WORK REQUIRED: Return the whole listing exactly as written.

──────────

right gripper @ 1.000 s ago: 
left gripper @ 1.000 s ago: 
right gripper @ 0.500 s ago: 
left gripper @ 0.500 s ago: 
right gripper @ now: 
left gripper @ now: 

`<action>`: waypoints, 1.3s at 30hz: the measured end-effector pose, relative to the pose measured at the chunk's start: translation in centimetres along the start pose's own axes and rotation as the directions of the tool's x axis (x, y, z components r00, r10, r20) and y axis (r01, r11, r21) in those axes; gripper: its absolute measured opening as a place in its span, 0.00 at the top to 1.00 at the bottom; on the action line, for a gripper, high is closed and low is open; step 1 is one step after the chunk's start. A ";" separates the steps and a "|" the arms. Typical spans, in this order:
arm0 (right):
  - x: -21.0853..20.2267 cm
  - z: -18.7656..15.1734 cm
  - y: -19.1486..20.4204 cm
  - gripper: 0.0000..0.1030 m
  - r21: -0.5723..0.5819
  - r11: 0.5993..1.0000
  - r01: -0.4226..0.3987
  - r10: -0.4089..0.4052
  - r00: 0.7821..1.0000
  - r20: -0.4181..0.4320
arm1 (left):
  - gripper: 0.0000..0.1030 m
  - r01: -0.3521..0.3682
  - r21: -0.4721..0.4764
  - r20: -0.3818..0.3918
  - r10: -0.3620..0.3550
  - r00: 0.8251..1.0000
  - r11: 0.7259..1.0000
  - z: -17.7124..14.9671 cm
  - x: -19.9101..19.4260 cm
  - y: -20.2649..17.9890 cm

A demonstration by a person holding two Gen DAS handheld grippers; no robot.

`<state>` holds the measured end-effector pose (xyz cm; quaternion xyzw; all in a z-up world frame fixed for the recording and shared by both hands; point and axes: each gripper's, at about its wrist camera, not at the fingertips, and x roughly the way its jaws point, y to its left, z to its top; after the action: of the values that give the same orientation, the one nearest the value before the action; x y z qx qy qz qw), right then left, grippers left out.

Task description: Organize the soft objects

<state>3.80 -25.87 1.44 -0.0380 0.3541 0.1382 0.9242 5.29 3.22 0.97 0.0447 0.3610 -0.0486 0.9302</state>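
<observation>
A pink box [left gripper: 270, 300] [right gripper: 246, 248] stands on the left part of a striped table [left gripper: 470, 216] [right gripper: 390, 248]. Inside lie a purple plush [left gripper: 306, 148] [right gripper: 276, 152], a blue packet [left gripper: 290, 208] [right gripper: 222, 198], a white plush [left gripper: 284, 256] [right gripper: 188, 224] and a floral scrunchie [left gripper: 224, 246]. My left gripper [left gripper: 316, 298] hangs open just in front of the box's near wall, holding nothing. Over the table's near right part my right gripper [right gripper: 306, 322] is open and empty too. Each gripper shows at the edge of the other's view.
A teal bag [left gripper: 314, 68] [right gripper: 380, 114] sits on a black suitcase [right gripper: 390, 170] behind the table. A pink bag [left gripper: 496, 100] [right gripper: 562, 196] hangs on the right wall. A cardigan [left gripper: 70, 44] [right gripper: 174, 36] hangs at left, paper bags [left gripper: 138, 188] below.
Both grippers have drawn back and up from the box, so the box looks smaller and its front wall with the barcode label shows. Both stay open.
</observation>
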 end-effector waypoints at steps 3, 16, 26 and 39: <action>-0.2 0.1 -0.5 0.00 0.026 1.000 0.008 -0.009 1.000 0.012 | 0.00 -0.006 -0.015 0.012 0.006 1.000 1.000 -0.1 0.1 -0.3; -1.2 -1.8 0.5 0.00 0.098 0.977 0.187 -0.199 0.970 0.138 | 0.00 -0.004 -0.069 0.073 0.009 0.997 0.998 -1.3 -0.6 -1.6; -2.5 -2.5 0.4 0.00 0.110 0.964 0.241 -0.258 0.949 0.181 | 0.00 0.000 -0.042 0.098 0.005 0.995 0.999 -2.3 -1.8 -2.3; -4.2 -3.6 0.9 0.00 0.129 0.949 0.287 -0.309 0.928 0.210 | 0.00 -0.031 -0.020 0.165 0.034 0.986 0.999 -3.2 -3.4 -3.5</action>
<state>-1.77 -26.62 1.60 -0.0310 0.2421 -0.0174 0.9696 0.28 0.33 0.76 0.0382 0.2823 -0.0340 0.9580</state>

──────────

RESULT OF THE TASK:
right gripper @ 1.000 s ago: 
left gripper @ 1.000 s ago: 
right gripper @ 0.500 s ago: 
left gripper @ 0.500 s ago: 
right gripper @ now: 
left gripper @ now: 

`<action>`: waypoints, 1.3s at 30hz: the measured end-effector pose, relative to the pose measured at the chunk's start: translation in centimetres along the start pose's own axes and rotation as the directions of the tool's x axis (x, y, z components r00, r10, r20) and y axis (r01, r11, r21) in those axes; gripper: its absolute measured opening as a place in its span, 0.00 at the top to 1.00 at the bottom; on the action line, for a gripper, high is closed and low is open; step 1 is one step after the chunk's start. A ";" separates the steps and a "|" the arms. Typical spans, in this order:
arm0 (right):
  - x: -21.0853..20.2267 cm
  - z: -18.7656..15.1734 cm
  - y: -19.1486..20.4204 cm
  - gripper: 0.0000..0.1030 m
  - r21: -0.5723..0.5819
  - r11: 0.5993..1.0000
  - r01: -0.4226..0.3987
  - r10: -0.4089..0.4052
  - r00: 0.7821..1.0000
  - r20: -0.4181..0.4320
arm1 (left):
  - gripper: 0.0000..0.1030 m
  - r01: -0.3521..0.3682
  - r21: -0.4721..0.4764
  - r20: -0.3818..0.3918
  - r10: -0.3620..0.3550
  - r00: 0.8251..1.0000
  - r11: 0.7259..1.0000
  - z: -17.7124..14.9671 cm
  - x: -19.9101..19.4260 cm
  - y: -20.2649..17.9890 cm

A demonstration by a person holding two Gen DAS handheld grippers; no robot.

`<state>` holds the measured end-effector pose (xyz cm; quaternion xyzw; all in a z-up world frame fixed for the recording and shared by both hands; point and axes: each gripper's, at about its wrist camera, not at the fingertips, and x roughly the way its jaws point, y to its left, z to its top; after the action: of the values that give the same orientation, the one nearest the value before the action; x y z qx qy qz qw), right then left, grippers left out.

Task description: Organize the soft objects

<state>3.80 -25.87 1.44 -0.0380 0.3541 0.1382 0.9242 5.29 3.22 0.97 0.0447 0.3610 -0.0486 0.9302</state>
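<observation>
A pink box [left gripper: 270, 300] [right gripper: 246, 248] stands on the left part of a striped table [left gripper: 470, 216] [right gripper: 390, 248]. Inside lie a purple plush [left gripper: 306, 148] [right gripper: 276, 152], a blue packet [left gripper: 290, 208] [right gripper: 222, 198], a white plush [left gripper: 284, 256] [right gripper: 188, 224] and a floral scrunchie [left gripper: 224, 246]. My left gripper [left gripper: 316, 298] hangs open just in front of the box's near wall, holding nothing. Over the table's near right part my right gripper [right gripper: 306, 322] is open and empty too. Each gripper shows at the edge of the other's view.
A teal bag [left gripper: 314, 68] [right gripper: 380, 114] sits on a black suitcase [right gripper: 390, 170] behind the table. A pink bag [left gripper: 496, 100] [right gripper: 562, 196] hangs on the right wall. A cardigan [left gripper: 70, 44] [right gripper: 174, 36] hangs at left, paper bags [left gripper: 138, 188] below.
Both grippers have drawn back and up from the box, so the box looks smaller and its front wall with the barcode label shows. Both stay open.
</observation>
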 end-effector waypoints at steps 3, 16, 26 and 39: <action>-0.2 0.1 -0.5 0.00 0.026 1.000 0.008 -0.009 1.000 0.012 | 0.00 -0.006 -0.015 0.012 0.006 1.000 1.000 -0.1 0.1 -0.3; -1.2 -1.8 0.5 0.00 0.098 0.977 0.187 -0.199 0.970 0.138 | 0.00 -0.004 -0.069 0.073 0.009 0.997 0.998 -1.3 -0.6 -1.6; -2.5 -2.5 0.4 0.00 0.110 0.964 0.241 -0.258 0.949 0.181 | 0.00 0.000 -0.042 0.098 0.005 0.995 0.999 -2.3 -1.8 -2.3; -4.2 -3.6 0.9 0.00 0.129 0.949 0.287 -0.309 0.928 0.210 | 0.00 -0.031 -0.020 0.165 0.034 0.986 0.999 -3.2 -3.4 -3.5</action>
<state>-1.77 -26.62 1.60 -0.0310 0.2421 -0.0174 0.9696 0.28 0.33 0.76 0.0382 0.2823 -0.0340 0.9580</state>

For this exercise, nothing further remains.